Management Discussion
  • Revenues consist primarily of sales of component parts and fasteners, and also include, to a lesser extent, kitting charges and special order fees, as well as freight charged to customers. The increase in revenues in fiscal 2021 compared to fiscal 2020 was largely due to a higher volume of product sales, as well as increased productivity from the Company’s employees due to better training and management. Revenues have also increased due in part to an increased focus to sell to international customers. Sales to international customers has increased 1% as a percentage of revenues.
  • The gross margins in fiscal 2021 decreased by 1.0%, as a percentage of revenues, when compared to fiscal 2020. This decrease is primarily due to higher material expense and increased expenses related to warehouse and supply chain that are allocated to the cost of revenues.
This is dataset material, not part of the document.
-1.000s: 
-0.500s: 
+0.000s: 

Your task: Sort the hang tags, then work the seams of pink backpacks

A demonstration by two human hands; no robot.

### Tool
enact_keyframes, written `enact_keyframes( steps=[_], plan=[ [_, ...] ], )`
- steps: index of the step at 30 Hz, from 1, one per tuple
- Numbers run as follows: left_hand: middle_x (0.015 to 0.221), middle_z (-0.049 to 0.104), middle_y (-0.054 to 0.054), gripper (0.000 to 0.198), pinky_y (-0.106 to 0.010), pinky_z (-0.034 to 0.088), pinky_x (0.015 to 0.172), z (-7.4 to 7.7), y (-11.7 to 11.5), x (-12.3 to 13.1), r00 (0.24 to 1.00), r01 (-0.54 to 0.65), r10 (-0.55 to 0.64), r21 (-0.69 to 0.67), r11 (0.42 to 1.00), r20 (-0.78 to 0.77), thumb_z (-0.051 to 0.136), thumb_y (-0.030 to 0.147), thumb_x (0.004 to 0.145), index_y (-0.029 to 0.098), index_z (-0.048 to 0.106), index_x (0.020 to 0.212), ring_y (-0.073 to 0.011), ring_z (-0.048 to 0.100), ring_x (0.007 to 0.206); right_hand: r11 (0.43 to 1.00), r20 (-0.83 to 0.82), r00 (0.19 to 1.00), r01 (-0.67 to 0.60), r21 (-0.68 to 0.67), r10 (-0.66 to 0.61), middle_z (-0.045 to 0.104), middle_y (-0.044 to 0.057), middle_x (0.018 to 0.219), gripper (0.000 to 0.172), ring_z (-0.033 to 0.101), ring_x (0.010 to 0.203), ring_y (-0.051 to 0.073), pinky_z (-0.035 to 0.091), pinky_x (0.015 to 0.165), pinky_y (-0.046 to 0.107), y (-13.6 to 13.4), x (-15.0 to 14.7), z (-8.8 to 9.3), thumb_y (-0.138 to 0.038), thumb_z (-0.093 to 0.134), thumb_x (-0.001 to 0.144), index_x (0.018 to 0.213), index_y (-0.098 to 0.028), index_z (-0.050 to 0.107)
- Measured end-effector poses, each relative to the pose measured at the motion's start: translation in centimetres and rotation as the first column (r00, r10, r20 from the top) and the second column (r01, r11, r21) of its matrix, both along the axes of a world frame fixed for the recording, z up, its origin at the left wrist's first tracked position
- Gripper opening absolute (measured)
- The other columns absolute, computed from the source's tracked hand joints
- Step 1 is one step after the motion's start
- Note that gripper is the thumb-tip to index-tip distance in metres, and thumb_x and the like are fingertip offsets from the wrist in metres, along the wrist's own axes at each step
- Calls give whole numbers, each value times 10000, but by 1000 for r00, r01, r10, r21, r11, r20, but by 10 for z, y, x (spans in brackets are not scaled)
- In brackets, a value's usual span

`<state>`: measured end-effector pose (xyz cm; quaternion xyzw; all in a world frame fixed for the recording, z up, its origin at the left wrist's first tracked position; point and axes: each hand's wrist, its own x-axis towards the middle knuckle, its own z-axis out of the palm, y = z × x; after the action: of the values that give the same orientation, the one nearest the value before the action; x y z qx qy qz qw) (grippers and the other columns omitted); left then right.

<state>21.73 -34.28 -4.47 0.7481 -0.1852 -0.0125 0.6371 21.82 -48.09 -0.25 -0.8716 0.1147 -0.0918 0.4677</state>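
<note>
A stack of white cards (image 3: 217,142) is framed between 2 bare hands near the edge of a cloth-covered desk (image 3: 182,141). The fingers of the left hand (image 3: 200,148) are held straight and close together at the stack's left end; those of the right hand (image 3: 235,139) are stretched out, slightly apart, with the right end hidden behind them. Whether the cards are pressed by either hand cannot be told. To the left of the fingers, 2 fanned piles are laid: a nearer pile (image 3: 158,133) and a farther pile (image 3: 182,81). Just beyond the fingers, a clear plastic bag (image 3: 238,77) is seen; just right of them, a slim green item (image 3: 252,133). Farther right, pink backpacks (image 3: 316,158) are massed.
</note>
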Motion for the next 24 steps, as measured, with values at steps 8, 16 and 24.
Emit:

This decrease was also due in part to the overall declines in gross profit margin due to the global industry-wide shortages and the impacts from the COVID-19 pandemic.
  • Selling, general and administrative expense (“SG&A”) consists primarily of payroll and related expenses for the sales and administrative staff, professional fees (including accounting, legal and technology costs and expenses), and advertising costs. SG&A in fiscal 2021 decreased from fiscal 2020 largely due to a decrease in payroll taxes as a result of federal tax credits related to the Employee Retention Credit (ERC) of $5.4 million. Further, the decrease is also due to a decrease in the number of sales and administrative employees, from 525 employees in fiscal 2020 to 484 employees in fiscal 2021. Fiscal 2020 also had non-recurring expense incurred related to the relocation of the Company’s corporate headquarters to the Hunter Property. The decrease in SG&A was partially offset due to annual raises and higher depreciation expense. SG&A as a percent of revenue in fiscal 2021 decreased from fiscal 2020 primarily due to decreased employee headcount and higher sales growth due to the rebounding economy.